Just ideas and a bit about getting started in 3D. 3D is a lot of fun and worth pursuing.

I use Shapeways to print Z scale things for myself. I don't make any money from my designs. Lately, I've focused on the Rokuhan Shorty. Take a look at Stony Smith and Walter Smith. I'm a duffer compared to their stuff. There are many more designers.

First, I would consider vacuum forming instead of 3D printing. There are 3 steps  vacuum forming. However, your design is not a good candidate. If you know someone with a CNC router, they will have the software to create the mold. There are videos and books that explain how to build your own vacuum former.

Second, AnyRail will export a 3D surface of your layout in one of many file formats. The curved surfaces are approximated with tiny triangles, called a mesh. There are many free mesh viewers. I use MESHLAB because it is free and can translate from one mesh file format to another.

Third, Looking at just the ground, I see a lot of places where the upper level tracks are not supported. I've attached a much simpler layout that has a chance of being a blow molded base. Take a look at the NOCH product line. I get a lot of ideas from here and you might be able to sell your blow molded bases. Especially if they connected to a NOCH design.

MP 525.25 on the Prosser Subdivision of the North Kansas Division of the MOPAC Railroad.


February 14, 2020, 12:43:07 am #5 Last Edit: February 14, 2020, 12:48:28 am by webmartians Reason: Thank yous and Inability to write not too good Inglish
So ... what to do when the old TV FALLS on the coffee table that was to hold the new layout... Luckily, nobody was injured; neither was the new TV (the old TV and table are "crumbs"). However, I'm afraid that A New Hope is currently "hopeless."

Maybe the next layout should be named "Phoenix."

...and, Tom, Bad, and Chaz, thank you for your responses.
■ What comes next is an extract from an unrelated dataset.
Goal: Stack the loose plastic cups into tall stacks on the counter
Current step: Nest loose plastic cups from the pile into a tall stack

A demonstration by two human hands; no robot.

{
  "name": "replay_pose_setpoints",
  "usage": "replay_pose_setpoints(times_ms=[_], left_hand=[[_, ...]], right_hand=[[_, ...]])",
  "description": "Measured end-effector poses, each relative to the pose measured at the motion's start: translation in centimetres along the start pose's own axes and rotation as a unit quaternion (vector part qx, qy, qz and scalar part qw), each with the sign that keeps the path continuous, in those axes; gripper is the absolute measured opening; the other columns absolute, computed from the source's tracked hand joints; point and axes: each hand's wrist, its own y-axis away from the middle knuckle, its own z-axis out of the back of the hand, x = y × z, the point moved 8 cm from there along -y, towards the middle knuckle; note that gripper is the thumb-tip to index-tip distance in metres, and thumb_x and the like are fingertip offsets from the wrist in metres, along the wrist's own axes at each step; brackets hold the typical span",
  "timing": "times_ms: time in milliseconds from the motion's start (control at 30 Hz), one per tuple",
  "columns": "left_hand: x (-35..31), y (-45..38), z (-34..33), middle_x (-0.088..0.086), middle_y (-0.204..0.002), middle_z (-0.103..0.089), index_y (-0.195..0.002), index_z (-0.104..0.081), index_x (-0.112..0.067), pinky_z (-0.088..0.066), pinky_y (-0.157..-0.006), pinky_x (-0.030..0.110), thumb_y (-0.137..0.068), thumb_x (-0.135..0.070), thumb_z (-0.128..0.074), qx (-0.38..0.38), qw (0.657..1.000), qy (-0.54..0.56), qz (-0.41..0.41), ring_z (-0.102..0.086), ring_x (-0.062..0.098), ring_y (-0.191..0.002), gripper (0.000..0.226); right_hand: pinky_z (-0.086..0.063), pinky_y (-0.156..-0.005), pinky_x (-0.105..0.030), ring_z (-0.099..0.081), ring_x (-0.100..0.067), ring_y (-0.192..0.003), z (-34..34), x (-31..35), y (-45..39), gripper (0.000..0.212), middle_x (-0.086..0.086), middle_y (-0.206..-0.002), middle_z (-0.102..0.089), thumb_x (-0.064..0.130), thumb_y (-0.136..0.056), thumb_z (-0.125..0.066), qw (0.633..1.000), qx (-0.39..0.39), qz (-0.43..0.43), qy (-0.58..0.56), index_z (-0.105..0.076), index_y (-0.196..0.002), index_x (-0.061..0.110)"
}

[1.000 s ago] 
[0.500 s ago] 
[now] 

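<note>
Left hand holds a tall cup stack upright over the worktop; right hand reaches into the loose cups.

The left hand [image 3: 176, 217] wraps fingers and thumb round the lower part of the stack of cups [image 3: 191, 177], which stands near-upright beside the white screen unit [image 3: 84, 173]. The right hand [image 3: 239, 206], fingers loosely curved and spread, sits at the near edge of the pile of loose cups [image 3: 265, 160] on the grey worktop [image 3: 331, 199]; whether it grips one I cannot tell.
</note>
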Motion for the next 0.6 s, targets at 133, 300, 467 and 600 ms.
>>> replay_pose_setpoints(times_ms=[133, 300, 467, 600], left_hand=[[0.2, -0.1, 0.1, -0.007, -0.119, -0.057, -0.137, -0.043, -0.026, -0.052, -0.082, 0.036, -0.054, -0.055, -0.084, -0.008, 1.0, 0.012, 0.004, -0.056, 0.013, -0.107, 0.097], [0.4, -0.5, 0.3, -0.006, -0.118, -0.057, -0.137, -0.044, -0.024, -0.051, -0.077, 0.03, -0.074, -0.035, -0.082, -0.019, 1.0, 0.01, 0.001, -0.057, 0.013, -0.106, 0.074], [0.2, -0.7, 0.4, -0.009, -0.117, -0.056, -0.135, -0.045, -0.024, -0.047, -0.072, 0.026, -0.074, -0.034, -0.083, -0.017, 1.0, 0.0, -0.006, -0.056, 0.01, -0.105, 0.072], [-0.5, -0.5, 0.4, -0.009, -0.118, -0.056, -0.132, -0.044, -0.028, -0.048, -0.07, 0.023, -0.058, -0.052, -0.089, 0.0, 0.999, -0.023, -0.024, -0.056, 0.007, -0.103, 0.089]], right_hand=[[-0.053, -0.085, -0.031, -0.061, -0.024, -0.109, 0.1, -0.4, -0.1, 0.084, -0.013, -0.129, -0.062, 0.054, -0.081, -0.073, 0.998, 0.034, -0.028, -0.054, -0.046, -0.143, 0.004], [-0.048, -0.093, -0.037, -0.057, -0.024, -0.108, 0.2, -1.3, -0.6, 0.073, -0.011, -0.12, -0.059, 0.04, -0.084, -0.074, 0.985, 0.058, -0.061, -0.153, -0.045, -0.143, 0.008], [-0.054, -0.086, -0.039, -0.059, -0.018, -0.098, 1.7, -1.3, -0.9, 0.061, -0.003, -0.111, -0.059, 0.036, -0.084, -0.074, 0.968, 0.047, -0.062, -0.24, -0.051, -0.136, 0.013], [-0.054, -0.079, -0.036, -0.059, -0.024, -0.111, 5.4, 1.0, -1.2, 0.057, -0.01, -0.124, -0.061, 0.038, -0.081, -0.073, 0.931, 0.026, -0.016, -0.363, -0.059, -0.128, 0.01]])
Now that the sweeping and vacuuming are done, I'll relax by reading your replies.
That IS my picture! All others are imposters ... or stunt doubles.


Quote from: webmartians on February 14, 2020, 12:43:07 amSo ... what to do when the old TV FALLS on the coffee table that was to hold the new layout...
Ouch!  I know what I would do - I'd need to get a new TV to ensure peace and quiet in the household, since that would then allow me to get back to working on the railway.  On the other hand, the next plans that you draw up will benefit from the experience of doing the first, and will often be better, even if larger and more expensive to build...


Hi Web,

I like a lot of your ideas, so please don't give up. My only advice is to have an idea about how you are going to build your dynasty...at the same time that you are designing.
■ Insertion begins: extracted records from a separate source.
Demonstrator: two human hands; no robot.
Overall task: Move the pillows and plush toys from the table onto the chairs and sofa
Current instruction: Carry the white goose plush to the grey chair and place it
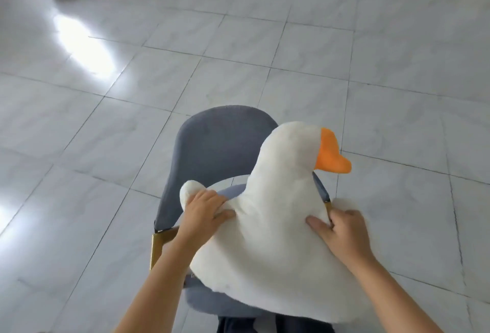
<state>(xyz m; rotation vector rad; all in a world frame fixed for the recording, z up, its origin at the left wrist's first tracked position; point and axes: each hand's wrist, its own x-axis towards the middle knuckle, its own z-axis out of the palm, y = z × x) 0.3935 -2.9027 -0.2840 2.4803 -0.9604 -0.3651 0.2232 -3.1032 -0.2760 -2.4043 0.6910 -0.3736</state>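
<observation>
our left hand (204, 210) grips the tail end of the plush goose (273, 226), fingers curled over the white nub and thumb pressed into the fold below it. our right hand (342, 234) sits on the opposite flank, thumb dug into the fur and fingers wrapped around the far side, so both hands hold the toy between them. the goose is over the seat of the grey chair (212, 144), neck upright against the curved backrest, orange beak (332, 154) poking out past the chair's right edge. its lower body overhangs the front of the seat toward us; we cannot tell whether it rests its full weight there or is partly carried. judgement: we are in the placing step for this toy, on a chair and not the sofa. the next move likely calls for nudging the body further back so it sits squarely, then letting go with both hands. soft filling, so it should settle without tipping, though the leaning head may pull it rightward. tiled floor (265, 41) all around; table not in view.
</observation>
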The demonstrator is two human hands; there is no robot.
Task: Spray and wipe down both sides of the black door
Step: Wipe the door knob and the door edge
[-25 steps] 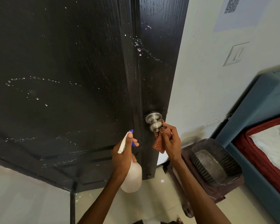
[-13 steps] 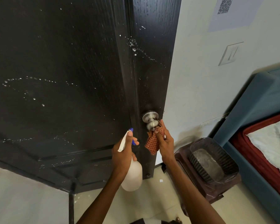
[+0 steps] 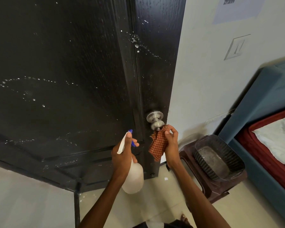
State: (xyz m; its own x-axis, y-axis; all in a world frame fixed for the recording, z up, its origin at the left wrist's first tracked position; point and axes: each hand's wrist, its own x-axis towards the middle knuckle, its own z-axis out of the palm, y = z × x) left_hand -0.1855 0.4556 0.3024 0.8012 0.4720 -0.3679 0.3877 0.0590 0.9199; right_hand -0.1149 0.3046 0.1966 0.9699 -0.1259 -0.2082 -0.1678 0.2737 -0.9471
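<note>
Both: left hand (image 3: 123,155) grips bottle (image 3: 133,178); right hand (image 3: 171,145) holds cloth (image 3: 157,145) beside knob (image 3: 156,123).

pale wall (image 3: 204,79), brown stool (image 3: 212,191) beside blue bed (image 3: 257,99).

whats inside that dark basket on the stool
The dark ribbed basket on the brown stool seems to hold nothing loose; only a clear plastic liner and a pale, dusty-looking bottom show. Its near wall hides the inner near corner.

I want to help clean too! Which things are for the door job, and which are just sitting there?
For the job: black door, spray bottle in left hand, checked cloth in right hand.
Just sitting: stool, basket, bed.
</note>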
To that end, here are some commercially available construction concepts, however, it's also fun to build your own.

Here are some Woodland Scenic products. They are wide enough for 2 Z scale tracks.
Foam Inclines/Declines

This NOCH product is perfect for a 195/220mm double track helix.
195/220 Helix

This NOCH product will require some flex track.
Elevated Trains
MP 525.25 on the Prosser Subdivision of the North Kansas Division of the MOPAC Railroad.


New TV (nice LG OLED); repairs to the hutch ... still looking for a new coffee table...

I'll be back!
That IS my picture! All others are imposters ... or stunt doubles.